The proliferation of hedge fund managers in Canada in recent years has been triggered in large part by the lucrative fees involved.

So it was more than a little surprising to see Pro-Hedge Funds Inc. announce last month that it will not charge fees on its new Capital Preservation Fund in any quarter that the fund generates a loss for investors.

This no-return-no-management fee pledge is definitely a first in the fund industry in Canada.

Why is Pro-Hedge doing this? It is obvious that the firm is trying to make an impact in the investment marketplace and catch the attention of investment advisors and accredited investors who have many offerings to choose from.

But Ravi Ramaswamy, Pro-Hedge vice president, maintains the decision was aimed at more than this. He explained that Pro-Hedge believes strongly in the future performance of the fund and that one way to demonstrate that it stands 100 per cent behind its product is “to put our money where our mouth is.”

This confidence stems mainly from the underlying Ontario Partners Fund’s nine-year track record of 13-per-cent average annual returns with only five down months.

Here is how the new fund is structured. Canadian accredited investors buy units of Pro-Hedge’s Capital Preservation Fund, which is licenced to be offered in Canada and in amounts small enough (as low as $5,000) to be workable.

The Capital Preservation Fund then invests the money in the Ontario Partners Fund, a hedge fund that is normally only available with a minimum US$1 million investment to U.S. investors. (The “Ontario” part of the underlying fund’s name refers to a street in Chicago where the manager, Mansur Capital Corporation, is located.)

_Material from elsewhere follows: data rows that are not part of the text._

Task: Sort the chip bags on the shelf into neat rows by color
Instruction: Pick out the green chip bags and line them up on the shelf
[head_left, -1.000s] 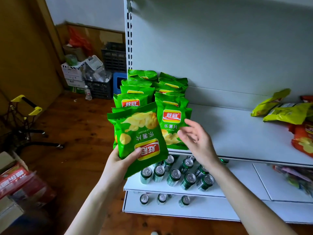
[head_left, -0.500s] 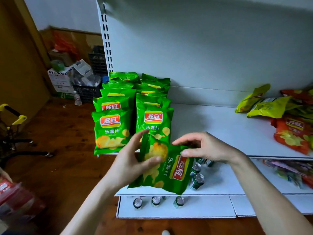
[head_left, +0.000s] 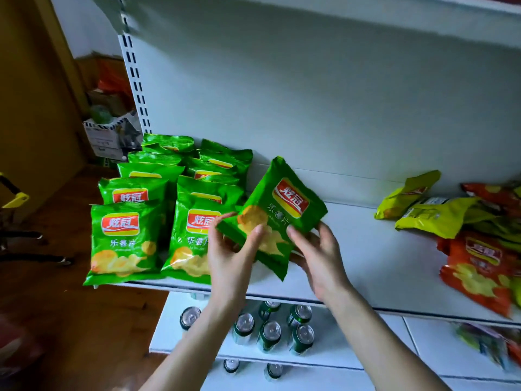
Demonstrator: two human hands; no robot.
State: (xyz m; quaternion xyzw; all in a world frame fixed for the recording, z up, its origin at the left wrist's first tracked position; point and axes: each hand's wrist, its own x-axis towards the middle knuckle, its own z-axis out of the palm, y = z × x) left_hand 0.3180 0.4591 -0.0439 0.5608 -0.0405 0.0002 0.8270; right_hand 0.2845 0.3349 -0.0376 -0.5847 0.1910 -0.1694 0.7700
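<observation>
A green chip bag [head_left: 284, 204] is tilted above the white shelf [head_left: 375, 258], label up. My left hand [head_left: 231, 258] grips its lower left corner, thumb on the front. My right hand [head_left: 318, 255] holds its lower right edge from beneath. To the left, two rows of green chip bags [head_left: 124, 238] stand upright, running back toward the shelf wall. At the far right lie loose yellow-green bags [head_left: 439, 215] and orange bags [head_left: 479, 266] in a jumble.
Green drink cans [head_left: 270, 331] stand on the lower shelf under my arms. Left of the shelf is a wooden floor [head_left: 73, 314] with boxes [head_left: 107, 136] at the back and a yellow-handled cart [head_left: 14, 198] at the left edge.
Both hands have lifted the green bag from below the shelf edge up over the shelf, right of the two rows, and turned it so that its label faces up.
</observation>
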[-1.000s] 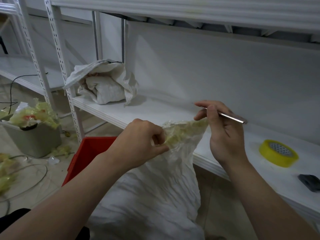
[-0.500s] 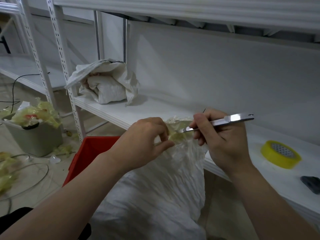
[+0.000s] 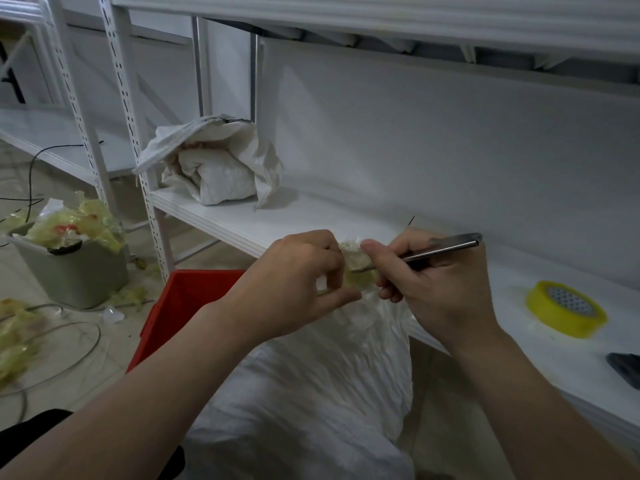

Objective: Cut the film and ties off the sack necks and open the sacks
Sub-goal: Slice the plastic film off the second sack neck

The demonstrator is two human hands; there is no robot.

Canadian investors can access the investment expertise of Mansur Capital only through Pro-Hedge funds.

In effect, Pro-Hedge provides access to Mansur and re-packages it into bite-sized portions for Canadians.

For this, Pro-Hedge gets a fee of 1.5 per cent a year, or 0.375 per cent per quarter, plus another 10 per cent of any positive return generated by the Ontario Partners Fund. The 10-per-cent incentive fee is customary in the hedge-fund sector.

Those are the fees that Pro-Hedge is pledging to give up if investors in the Capital Preservation Fund experience a down quarter.

What is not being given up, however, are the fees being charged by Mansur Capital, which amount to another 1 per cent annually, plus another 10-per-cent of any gains.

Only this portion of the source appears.